With proper management, a cereal rye cover crop can maintain, or improve, corn and soybean yields compared to when no cover crop is used. Because cereal rye cover crops can result in early season soil and fertilizer N immobilization that can negatively affect crop yields, [2,3] proper management includes considerations for cover crop termination date and a sufficient N fertilizer program. On-farm research conducted by PFI cooperators Jack Boyer and Jeremy Gustafson has shown no yield penalty to soybeans that were planted directly into a living cereal rye cover crop that was terminated within the next few days.[4,5] Attempting the same approach with corn, PFI cooperators Dick Sloan and Tim Sieren saw corn yields reduced by 5–21 bu/ac compared to when the cover crops were terminated at least two weeks prior to planting the corn.[6,7] When a cereal rye cover crop is terminated two weeks prior to planting corn, research by PFI cooperators[7,8] and scientists at Iowa State University suggests that higher N fertilizer rates are not required for optimal yields. Those studies found that applying the same amount of N fertilizer as one would with no cover crop resulted in similar corn yields. Finally, research in southeast Ontario found that equivalent corn yields can be achieved among full-width tillage, strip-till and no-till systems when a cereal rye cover crop is terminated two weeks prior to corn planting. Costs among tillage regimes, however, can vary and farmers often wonder about the ultimate impact of tillage passes on returns on investment.

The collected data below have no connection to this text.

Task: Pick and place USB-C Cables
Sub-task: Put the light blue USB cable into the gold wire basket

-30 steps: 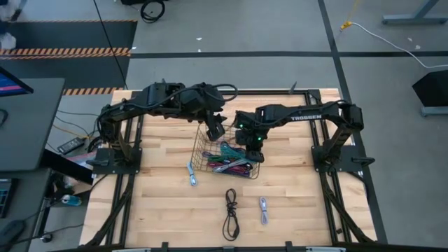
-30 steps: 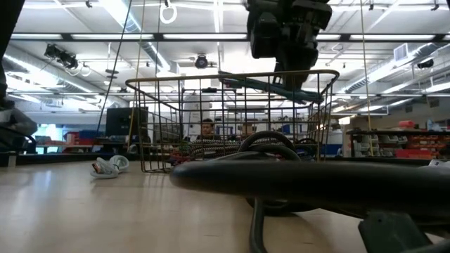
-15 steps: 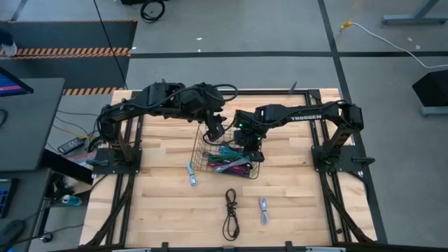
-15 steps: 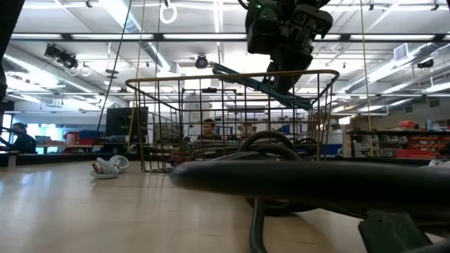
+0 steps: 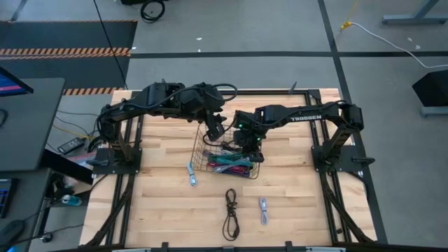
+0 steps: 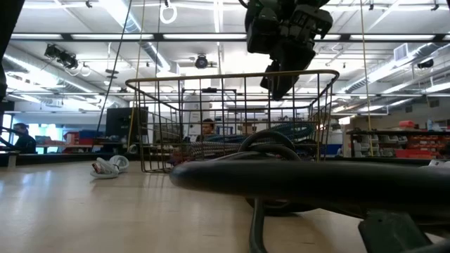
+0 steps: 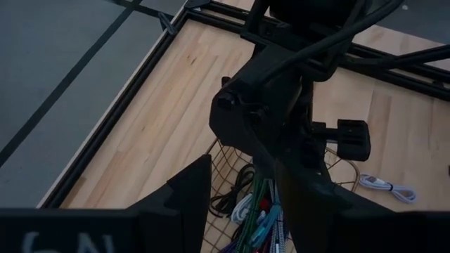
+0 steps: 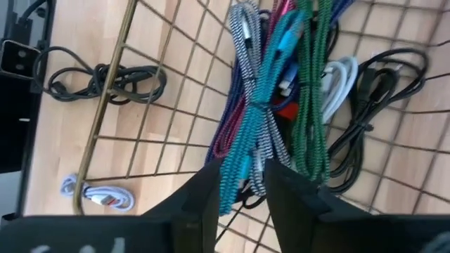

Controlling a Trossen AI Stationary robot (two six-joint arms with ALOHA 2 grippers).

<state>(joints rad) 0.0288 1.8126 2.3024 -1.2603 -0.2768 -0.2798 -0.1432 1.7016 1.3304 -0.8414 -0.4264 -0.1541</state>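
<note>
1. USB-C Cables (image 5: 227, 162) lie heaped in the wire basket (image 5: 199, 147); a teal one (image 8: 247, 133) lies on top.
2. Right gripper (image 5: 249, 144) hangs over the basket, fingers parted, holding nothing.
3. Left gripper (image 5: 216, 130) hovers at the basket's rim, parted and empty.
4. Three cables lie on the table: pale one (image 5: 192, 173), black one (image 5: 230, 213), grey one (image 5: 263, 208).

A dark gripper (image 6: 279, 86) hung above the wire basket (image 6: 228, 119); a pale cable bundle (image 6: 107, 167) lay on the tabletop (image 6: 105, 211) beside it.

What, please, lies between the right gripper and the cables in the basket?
Nothing: the low view shows bare air between the right gripper and the cables.
</note>
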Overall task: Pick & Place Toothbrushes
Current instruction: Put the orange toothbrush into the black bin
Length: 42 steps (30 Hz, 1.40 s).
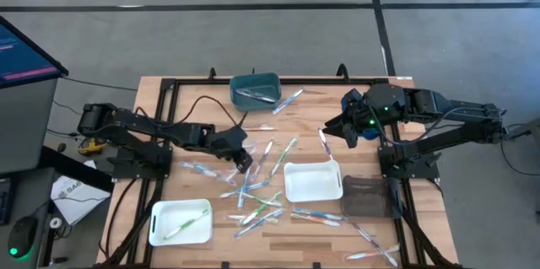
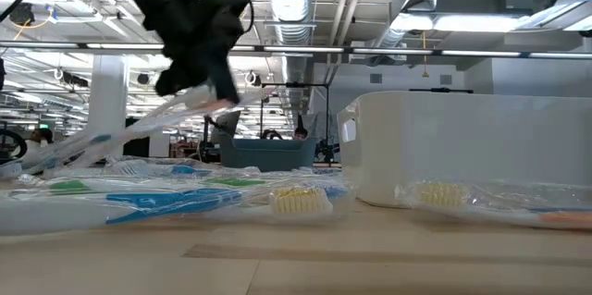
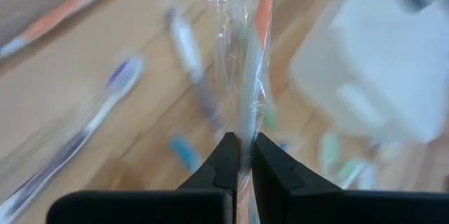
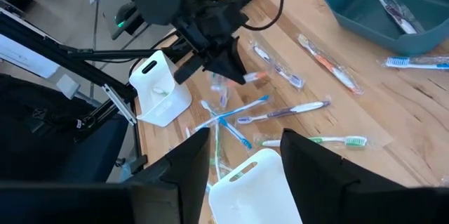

Objective: Determine the effect of no-till and strip-till on corn and soybean yields and economic returns when planting into a cereal rye cover crop. Jack Boyer also compared two N fertilizer rates and Tim Sieren also compared two side-dress N fertilizer application methods in addition to their comparisons of no-till and strip-till.
“I’ve been noticing higher yields when strip-tilling corn into rye cover crops,” Sieren said about his motivation for conducting this trial. “I wanted to do a comparison with no-till to see just how much a difference there is in yield between the two.” Boyer was curious to learn about any yield differences between no-till and strip-till as well. “Hopefully I can also learn if my N fertilizer rate can be reduced,” he said.
This study was conducted by Jack Boyer near Reinbeck in Tama County; Tim Sieren near Keota in Washington County; and Jeremy Gustafson near Boone in Boone County. All three cooperators seeded a cereal rye cover crop in Fall 2017 and evaluated the effect of no-till planting or strip-till planting on the succeeding cash crop in 2018. Boyer and Sieren planted corn; Gustafson planted soybeans.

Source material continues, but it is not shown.